By Mariana Lara Lennon
NY Fellow Mariana Lara Lennon's personal testimony serves as reminder that one of the biggest keys to success for a student is parental support. This blog post was first published here on New York School Talk.
Much is written about access, equity, and excellence. But very little is written about dedication, perseverance, and the willingness to succeed, as well as how parental encouragement helps students achieve academic success.
Are we creating a weak society where everything gets blamed on the powers that be? Are we creating a society where very little accountability is placed on the individual students and their parents when children don’t demonstrate academic growth?

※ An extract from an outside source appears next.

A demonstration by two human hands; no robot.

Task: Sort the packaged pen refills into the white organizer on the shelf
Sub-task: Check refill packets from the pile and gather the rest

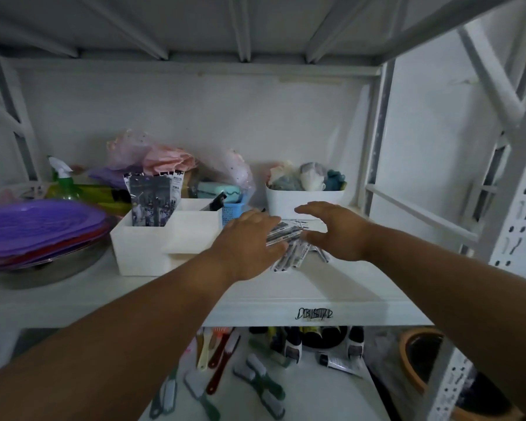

While there is still much to be done to afford all students access to a quality, equal education, we have come a long way. The Every Student Succeeds Act (ESSA) gives the opportunity for everyone to be able to have access to quality education in a public school setting regardless of background, ethnicity, and social economics. Yet let me tell you a story about a girl who, at the tender age of 12, was brought to this country, right here to Brooklyn, New York. She did not speak a word of English nor had ever seen the many sites or aromas that the city had to offer. She was excited, but very scared.
She awaited her first day of school, which arrived on a cold winter day. She arrived so excited, waiting to learn and to make friends, but instead encountered a school that was cold and unfriendly. She was seated at the back of the classroom where she remained for the whole day with no interactions with others, no friends, just sitting there, lonely. She went home confused. Her parents told her, “Don’t give up, it will get better. Just keep trying.”
Middle school was slightly better but she learned some hard lessons. Teachers tended to be less supportive and peers were even less so. But once again her parents said, “Don’t give up, it will get better. Just keep trying.”
So on to high school she went. Her English had improved, but she definitely had much more to learn. Here is where she learned the toughest lesson of all: college was really not meant for all; at least that is what she was told. Although she graduated at the top of her class, she was continuously told that college was not meant for her. Her parents could not afford it, and her legal status made it virtually impossible for her to get a scholarship. So she went to work in a factory, which was all she was told she could do. She worked long hours earning $2.50 cents an hour for ten hours a day. Again, she went home sad, lonely and confused.
Once again her parents told her, “Don’t give up, it will get better, just keep trying”
And she kept trying because in her heart she knew that factory work was not what she was meant to do, and her parents always said it would get better. She had to try harder. And harder she tried. She worked extra hours whenever she could so that she could pay for her schooling. One credit at a time, she thought. And like the little engine that could, she did this until she acquired her Associate’s degree.
She eventually went on to finish her Bachelor’s and Master’s degrees, which she obtained from NYU and the College of St Rose. She endured many discouraging events but what has always mattered the most has been the encouragement that she had and continues to receive from her parents. I tell this this personal humble story to remind all stakeholders but, primarily parents, of the important role they play and will continue to play in their children’s lives. No matter what the situation and the many discouraging people our students will face going forward, the key to their success is the support that they will receive from their parents.
Mariana Lara Lennon started her educational journey in 1993, as a bilingual special education teacher and went on to become the lead teacher for reading and math, providing professional development to colleagues. Her passion for supporting school improvement led her to the role of Educational Administrator for Region 7, bringing new initiatives to schools, as well as supporting the required mandates. Mariana was a middle school Assistant Principal for many years, supervising the ESL and Special Education departments. In 2013 she became the Assistant Principal of PS 310 in Brooklyn, a school she helped co-found.